Michael stared. “Holy shit. That was real?”
Little Beard nodded. “Don’t judge. Life’s tough. We found a way to beat the system. Repurposed people’s unused wall space. Graham Cracker said we should call ourselves the Brownies. Like the old stories. Fix stuff at night. Give back.”
“And somehow he convinced them you were one of us,” Mustache said, comforting Goatee. “Some kind of big one. Then they started acting weird. Talking strange. Like people trying to act natural when they’re high. Made it their mission to find you.”
“How can there be a big little person?” Beard asked. “That’s just a regular fucking person!”
“He tried to sell me something,” Harold said. “You guys always do that!”
“Because you’re gross, Harold!” Beard snapped. “We’re trying to help you clean up your life!”
By the time they reached the busier streets, Michael was drenched in sweat. Scratching like he was back on Quack42.
He mourned his yogurt. The taste he’d never have again.
And then it hit him.
His container of things.
His yogurt.
His BraceNet.
Shit.
It was pinging his Meta-Level to hell. The State could track him through it. Faster than a DNA test.
He was completely fucked.
If Microzon found out he was involved in an underground child pageant massacre...
His job was gone.
So was his apartment.
He’d drifted away from the old man and the little people, wandering the streets aimlessly. Thinking. Panicking. Trying to come up with some way out of this disaster. Ladies of the night called to him. Quackheads tried to peddle their wares. He didn’t notice. Their words meant nothing. His body was on autopilot. Numb.
Until, surprisingly, he ran into another familiar face.
Paul-E, the gorilla-shaped service droid, sat slumped beside a bus terminal, holding a cardboard sign: LOOKING FOR WORK. Nobody paid him any mind. His wide, goofy smile contrasted painfully with his circumstances.
“Paul-E? What are you doing out here?”
“Hello, Michael!” he said, just as cheerful as ever. “It’s so good to see you!”
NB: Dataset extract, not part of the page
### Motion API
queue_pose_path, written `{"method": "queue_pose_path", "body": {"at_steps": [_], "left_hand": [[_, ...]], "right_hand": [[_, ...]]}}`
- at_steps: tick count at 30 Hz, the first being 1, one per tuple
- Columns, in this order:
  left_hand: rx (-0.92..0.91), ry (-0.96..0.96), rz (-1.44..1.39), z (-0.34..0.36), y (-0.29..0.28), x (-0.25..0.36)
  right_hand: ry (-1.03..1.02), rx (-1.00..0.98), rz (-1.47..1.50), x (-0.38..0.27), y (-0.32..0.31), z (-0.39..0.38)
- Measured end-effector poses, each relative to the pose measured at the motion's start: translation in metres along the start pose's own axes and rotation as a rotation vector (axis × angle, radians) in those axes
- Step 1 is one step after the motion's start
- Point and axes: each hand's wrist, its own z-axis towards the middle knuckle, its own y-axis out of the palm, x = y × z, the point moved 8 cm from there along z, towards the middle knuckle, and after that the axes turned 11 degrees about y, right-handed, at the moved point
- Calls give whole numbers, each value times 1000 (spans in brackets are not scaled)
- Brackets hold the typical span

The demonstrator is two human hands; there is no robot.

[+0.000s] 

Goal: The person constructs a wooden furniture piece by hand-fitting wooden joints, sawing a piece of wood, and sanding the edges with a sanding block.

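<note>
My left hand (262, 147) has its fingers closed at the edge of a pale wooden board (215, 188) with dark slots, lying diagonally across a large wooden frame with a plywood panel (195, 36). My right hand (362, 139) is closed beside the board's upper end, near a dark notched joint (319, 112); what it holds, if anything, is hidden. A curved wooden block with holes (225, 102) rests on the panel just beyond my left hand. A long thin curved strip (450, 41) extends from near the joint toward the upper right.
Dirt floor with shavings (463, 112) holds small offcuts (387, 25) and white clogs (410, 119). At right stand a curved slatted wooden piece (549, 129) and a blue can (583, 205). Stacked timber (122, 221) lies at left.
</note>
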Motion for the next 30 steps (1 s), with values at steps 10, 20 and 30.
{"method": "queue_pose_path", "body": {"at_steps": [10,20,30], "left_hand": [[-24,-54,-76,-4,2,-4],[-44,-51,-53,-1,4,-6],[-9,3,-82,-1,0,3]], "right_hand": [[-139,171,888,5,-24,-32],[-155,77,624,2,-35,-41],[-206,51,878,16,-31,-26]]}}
“Yeah, uh... good to see you too. What happened? Don’t tell me Mr. Cabel got rid of you?”
“Unfortunately, without proper medical insurance, Mr. Cabel succumbed to his illness. Even after selling the dairy bar, it was not enough. I was the last of his possessions he was unable to sell. My appearance is considered niche. Without family to care for him, I used my time to make his final days as comfortable as possible.”
Michael’s heart twisted. A robot showed more compassion than the State. More than most people.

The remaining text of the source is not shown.